- Aim of the task: When you reach the line with "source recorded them" in the data below, begin printing lines exactly, and stop once the line with "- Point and" has been printed.

- Records excerpted from a collection:
◇ ◇ ◇

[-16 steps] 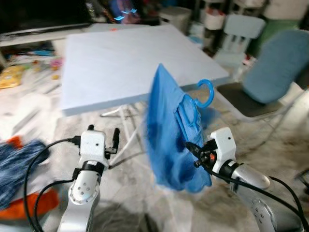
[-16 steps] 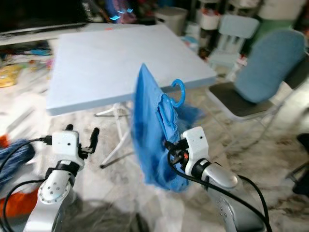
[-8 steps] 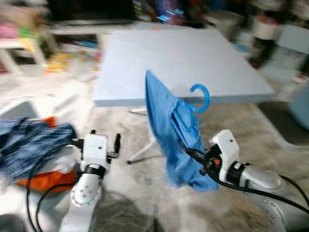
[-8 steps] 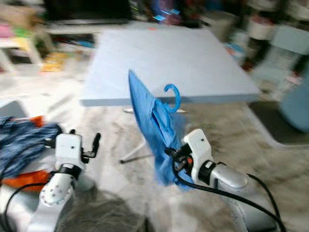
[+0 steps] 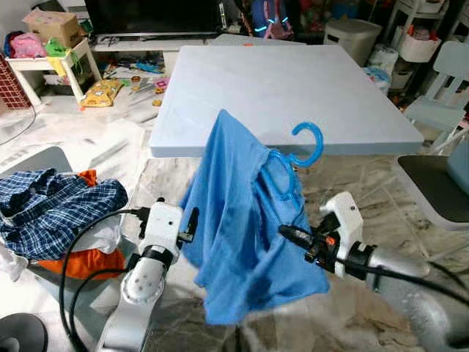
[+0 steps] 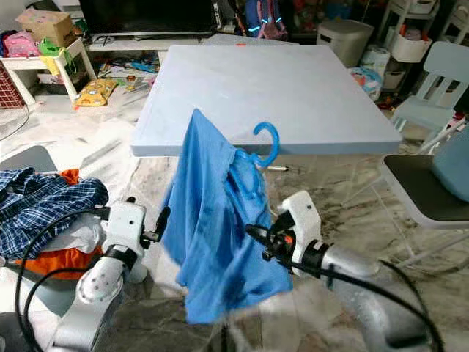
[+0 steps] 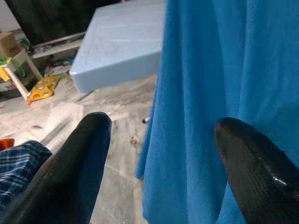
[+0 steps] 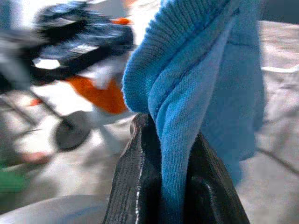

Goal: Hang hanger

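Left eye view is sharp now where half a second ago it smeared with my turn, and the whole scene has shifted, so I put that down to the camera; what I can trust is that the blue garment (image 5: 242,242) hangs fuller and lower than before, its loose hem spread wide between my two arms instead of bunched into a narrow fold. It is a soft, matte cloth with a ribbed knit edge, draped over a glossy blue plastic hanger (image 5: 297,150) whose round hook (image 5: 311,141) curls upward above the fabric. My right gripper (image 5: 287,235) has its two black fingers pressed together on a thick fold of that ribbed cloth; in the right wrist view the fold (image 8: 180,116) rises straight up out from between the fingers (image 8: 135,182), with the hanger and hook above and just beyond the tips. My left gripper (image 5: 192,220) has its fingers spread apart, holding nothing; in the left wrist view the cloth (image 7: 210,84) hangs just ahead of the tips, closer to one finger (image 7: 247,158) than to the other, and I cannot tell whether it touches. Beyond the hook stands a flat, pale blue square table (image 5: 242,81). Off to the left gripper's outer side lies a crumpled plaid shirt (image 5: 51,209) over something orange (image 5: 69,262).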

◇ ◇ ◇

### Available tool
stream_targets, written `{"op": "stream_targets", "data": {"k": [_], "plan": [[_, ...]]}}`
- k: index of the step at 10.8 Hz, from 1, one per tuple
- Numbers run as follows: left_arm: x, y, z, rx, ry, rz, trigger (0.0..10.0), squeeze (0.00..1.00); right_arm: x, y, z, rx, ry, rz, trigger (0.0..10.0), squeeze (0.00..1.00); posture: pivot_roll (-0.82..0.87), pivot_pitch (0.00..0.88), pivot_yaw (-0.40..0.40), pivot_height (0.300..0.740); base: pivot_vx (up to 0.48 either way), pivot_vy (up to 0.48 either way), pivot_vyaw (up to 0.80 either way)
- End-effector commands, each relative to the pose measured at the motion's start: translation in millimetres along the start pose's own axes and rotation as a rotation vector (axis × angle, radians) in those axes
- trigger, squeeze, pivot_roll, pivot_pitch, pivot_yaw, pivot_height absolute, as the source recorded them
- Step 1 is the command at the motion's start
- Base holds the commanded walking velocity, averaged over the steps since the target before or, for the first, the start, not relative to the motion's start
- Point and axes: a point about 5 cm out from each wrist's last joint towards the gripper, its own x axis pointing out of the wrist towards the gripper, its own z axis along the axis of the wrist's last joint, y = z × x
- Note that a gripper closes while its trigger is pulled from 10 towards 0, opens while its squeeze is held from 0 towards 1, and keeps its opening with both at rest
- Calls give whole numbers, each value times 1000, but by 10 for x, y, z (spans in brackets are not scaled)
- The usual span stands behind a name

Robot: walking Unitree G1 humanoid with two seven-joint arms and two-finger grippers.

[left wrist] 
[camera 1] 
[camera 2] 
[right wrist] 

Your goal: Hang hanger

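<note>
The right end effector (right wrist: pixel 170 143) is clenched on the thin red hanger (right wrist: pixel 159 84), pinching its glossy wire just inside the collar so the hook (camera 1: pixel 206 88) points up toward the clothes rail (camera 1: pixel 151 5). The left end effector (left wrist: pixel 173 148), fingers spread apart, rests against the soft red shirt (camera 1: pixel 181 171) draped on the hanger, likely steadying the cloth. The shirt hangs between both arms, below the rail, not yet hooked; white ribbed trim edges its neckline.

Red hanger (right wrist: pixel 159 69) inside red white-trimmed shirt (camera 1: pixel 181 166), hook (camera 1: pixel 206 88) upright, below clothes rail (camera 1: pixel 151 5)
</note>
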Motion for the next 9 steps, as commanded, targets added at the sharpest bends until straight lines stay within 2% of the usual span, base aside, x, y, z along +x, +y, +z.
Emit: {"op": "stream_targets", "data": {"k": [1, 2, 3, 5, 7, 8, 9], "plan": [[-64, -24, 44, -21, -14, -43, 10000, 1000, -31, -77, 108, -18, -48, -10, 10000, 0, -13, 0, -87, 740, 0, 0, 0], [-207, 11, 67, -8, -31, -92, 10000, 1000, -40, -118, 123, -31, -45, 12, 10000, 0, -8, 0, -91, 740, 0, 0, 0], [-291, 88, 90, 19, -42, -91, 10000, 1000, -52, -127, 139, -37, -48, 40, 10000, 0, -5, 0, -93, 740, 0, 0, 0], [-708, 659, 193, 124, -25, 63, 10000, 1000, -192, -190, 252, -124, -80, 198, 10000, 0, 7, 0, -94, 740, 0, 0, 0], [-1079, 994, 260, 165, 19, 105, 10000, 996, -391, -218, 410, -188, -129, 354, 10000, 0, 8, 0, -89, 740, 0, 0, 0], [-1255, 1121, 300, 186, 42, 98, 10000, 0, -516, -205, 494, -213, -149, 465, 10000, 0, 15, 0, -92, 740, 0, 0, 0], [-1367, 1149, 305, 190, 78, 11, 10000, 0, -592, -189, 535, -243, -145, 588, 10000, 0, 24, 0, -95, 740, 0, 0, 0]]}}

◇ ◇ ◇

- Task result:
- trigger, squeeze, pivot_roll, pivot_pitch, pivot_yaw, pivot_height absolute, as the source recorded them
- Step 1 is the command at the motion's start
- Base holds the commanded walking velocity, averaged over the steps since the target before or, for the first, the start, not relative to the motion's start
- Point and axes: a point about 5 cm out from each wrist's last joint towards the gripper, its own x axis pointing out of the wrist towards the gripper, its own z axis along the axis of the wrist's last joint, y = z × x

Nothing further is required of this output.